__Work order__.
Reproduce the section of the listing that begins at the line containing "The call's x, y" and finishes at the line containing "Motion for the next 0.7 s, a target". Include both end lines and nothing beyond them.

__Data records__.

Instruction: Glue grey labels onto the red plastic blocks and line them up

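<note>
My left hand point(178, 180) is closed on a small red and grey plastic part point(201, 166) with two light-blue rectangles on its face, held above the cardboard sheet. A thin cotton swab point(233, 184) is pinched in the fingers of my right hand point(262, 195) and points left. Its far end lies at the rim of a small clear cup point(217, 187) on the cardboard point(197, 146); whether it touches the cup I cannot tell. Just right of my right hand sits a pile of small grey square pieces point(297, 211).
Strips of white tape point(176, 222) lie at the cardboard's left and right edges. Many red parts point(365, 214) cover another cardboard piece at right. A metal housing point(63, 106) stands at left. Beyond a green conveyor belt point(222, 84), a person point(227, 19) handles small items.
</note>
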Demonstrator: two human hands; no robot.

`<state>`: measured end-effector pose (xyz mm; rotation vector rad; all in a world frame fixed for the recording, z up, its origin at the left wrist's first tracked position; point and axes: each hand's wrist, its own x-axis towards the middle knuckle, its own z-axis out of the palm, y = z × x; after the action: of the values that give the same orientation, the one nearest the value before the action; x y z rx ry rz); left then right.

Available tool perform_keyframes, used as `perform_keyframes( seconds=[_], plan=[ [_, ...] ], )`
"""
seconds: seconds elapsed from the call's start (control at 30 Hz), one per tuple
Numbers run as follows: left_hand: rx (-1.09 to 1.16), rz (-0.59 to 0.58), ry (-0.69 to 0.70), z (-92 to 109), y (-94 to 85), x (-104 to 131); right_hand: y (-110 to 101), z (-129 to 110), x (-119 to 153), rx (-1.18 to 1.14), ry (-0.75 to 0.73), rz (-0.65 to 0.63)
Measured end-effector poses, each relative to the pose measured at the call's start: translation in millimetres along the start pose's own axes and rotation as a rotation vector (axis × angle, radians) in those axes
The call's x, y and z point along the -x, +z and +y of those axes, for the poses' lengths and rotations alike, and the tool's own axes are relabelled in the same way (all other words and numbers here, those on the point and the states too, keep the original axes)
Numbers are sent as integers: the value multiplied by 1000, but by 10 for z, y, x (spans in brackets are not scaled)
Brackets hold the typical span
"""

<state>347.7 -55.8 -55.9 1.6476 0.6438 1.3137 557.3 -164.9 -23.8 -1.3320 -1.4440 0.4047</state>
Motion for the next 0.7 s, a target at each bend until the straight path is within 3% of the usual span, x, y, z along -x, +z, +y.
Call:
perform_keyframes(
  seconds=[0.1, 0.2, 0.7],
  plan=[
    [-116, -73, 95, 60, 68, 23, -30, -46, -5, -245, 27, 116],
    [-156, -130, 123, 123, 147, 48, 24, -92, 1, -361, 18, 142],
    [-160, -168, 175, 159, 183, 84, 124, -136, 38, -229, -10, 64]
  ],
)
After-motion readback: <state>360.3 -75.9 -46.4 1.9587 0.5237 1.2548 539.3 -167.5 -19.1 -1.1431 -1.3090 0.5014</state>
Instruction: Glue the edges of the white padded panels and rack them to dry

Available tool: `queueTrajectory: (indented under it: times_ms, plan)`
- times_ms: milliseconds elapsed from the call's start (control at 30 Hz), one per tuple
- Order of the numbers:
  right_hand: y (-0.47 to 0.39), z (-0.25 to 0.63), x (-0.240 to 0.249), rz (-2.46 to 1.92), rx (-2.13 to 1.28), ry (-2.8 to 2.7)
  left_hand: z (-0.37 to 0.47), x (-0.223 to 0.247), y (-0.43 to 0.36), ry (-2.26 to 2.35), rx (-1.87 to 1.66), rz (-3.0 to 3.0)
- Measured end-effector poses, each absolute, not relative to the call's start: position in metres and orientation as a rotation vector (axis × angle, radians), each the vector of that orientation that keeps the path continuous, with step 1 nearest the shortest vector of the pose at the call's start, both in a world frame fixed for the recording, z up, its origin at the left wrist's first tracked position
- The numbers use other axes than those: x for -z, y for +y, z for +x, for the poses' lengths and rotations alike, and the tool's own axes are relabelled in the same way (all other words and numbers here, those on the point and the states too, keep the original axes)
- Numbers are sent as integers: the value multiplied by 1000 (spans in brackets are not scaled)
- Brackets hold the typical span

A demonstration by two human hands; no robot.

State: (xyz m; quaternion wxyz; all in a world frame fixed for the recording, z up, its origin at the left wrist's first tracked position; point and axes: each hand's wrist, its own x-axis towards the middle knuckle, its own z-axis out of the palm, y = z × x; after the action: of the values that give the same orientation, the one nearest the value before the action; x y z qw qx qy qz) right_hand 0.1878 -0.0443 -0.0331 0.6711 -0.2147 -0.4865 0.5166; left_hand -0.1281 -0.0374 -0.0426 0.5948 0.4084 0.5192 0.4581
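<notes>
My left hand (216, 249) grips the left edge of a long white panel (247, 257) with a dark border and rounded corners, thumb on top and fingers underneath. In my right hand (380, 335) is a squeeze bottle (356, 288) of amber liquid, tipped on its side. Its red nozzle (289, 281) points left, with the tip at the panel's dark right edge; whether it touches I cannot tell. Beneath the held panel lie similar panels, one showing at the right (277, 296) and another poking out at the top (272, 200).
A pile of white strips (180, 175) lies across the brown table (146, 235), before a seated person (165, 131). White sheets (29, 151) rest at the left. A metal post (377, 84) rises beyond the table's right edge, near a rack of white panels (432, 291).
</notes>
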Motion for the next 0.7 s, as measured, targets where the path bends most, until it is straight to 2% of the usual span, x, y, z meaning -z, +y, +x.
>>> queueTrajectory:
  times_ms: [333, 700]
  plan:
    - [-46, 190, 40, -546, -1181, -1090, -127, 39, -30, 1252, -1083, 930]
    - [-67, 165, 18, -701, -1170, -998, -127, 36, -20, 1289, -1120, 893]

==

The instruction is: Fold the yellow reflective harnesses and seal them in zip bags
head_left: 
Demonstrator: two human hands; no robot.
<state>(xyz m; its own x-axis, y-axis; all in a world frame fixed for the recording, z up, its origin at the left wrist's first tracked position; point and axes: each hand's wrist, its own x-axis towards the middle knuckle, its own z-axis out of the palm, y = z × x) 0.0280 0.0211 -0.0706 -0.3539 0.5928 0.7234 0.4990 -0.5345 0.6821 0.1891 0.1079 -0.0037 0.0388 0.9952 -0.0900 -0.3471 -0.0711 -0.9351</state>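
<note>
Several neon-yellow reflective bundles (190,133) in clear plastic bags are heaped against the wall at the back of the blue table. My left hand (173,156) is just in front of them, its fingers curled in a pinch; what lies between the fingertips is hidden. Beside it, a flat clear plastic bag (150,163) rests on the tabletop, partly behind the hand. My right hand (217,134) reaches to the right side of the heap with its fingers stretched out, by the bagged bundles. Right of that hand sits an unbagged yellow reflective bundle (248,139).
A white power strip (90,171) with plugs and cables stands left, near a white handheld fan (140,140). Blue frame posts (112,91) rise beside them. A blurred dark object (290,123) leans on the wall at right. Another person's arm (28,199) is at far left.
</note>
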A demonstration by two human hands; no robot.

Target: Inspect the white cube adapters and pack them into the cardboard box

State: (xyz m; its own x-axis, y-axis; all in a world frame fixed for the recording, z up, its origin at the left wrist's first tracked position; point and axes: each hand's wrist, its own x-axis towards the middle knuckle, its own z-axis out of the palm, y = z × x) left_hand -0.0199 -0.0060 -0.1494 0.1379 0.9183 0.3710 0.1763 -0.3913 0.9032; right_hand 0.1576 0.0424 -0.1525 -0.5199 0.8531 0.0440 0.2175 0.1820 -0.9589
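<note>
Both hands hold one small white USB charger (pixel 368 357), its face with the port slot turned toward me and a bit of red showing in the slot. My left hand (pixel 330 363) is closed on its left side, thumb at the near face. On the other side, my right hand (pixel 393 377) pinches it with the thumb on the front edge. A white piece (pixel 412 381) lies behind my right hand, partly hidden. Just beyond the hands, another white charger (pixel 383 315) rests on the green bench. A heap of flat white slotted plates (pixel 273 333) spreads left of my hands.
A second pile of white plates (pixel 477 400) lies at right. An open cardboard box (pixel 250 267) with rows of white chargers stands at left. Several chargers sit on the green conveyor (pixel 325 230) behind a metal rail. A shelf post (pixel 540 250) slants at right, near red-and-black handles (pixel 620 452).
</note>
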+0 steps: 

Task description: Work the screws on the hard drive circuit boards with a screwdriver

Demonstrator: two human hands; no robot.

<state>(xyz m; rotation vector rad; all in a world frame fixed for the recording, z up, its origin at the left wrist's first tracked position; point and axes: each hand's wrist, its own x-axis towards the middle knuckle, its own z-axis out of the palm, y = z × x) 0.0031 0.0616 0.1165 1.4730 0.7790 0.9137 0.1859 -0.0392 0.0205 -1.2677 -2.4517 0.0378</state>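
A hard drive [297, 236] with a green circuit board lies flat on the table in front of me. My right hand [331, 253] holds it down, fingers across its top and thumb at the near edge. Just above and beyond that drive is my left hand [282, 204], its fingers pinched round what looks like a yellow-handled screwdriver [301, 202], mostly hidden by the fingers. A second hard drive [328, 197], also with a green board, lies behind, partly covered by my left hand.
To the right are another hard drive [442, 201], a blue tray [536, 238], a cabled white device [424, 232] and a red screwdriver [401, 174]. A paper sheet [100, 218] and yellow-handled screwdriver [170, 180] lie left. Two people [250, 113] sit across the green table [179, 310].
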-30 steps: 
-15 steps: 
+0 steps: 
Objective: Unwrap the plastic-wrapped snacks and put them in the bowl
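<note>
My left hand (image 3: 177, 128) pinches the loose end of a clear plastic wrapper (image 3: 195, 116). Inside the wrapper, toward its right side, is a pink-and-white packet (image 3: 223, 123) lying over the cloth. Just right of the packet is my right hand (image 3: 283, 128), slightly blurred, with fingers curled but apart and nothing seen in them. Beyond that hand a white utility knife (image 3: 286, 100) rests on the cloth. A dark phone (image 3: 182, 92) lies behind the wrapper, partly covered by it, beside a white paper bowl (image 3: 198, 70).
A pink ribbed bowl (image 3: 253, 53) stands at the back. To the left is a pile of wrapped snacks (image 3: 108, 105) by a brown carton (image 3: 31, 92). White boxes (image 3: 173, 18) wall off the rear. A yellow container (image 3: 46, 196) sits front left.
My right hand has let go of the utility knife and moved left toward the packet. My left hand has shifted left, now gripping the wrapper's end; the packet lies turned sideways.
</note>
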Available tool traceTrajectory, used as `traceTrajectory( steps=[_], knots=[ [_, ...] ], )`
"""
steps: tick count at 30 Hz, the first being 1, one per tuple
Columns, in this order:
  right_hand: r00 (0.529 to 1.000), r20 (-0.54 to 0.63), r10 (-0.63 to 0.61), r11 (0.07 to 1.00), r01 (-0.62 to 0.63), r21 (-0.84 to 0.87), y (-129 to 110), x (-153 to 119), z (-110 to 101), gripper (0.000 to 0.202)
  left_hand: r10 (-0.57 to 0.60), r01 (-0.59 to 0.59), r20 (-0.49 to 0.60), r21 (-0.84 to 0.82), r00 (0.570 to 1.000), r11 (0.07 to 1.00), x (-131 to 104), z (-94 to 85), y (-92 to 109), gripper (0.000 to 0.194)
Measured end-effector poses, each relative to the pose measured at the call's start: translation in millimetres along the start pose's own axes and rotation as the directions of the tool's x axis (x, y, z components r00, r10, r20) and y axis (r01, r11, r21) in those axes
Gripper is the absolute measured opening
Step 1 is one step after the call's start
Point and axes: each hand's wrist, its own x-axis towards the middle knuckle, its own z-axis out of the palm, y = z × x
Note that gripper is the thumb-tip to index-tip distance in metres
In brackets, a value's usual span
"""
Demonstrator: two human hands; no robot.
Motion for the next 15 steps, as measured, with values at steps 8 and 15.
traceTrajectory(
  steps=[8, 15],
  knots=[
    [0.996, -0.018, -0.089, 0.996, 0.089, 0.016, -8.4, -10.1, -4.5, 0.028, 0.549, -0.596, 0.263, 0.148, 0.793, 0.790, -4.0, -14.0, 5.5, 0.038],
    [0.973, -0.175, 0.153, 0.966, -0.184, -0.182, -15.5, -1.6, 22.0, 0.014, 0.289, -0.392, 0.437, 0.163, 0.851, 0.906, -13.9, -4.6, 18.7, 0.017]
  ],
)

__Exercise response__.
The call's x, y and z point along the -x, +z and +y of those axes, for the poses' lengths and rotations alike, and the tool's own axes are relabelled in the same way (all other words and numbers here, those on the point and the states too, keep the original axes)
Numbers are sent as integers: the value multiplied by 1000, but by 10 for z, y, x (spans in brackets are not scaled)
Brackets hold the typical span
"""

<state>347.7 -55.8 -55.9 1.6476 0.6438 1.3137 557.3 -164.9 -23.8 -1.3320 -1.4440 0.4047</state>
Motion for the next 0.7 s, a target at each bend until the straight path is within 3% of the usual span, x, y, z along -x, +z, +y.

Nothing more is needed for this answer.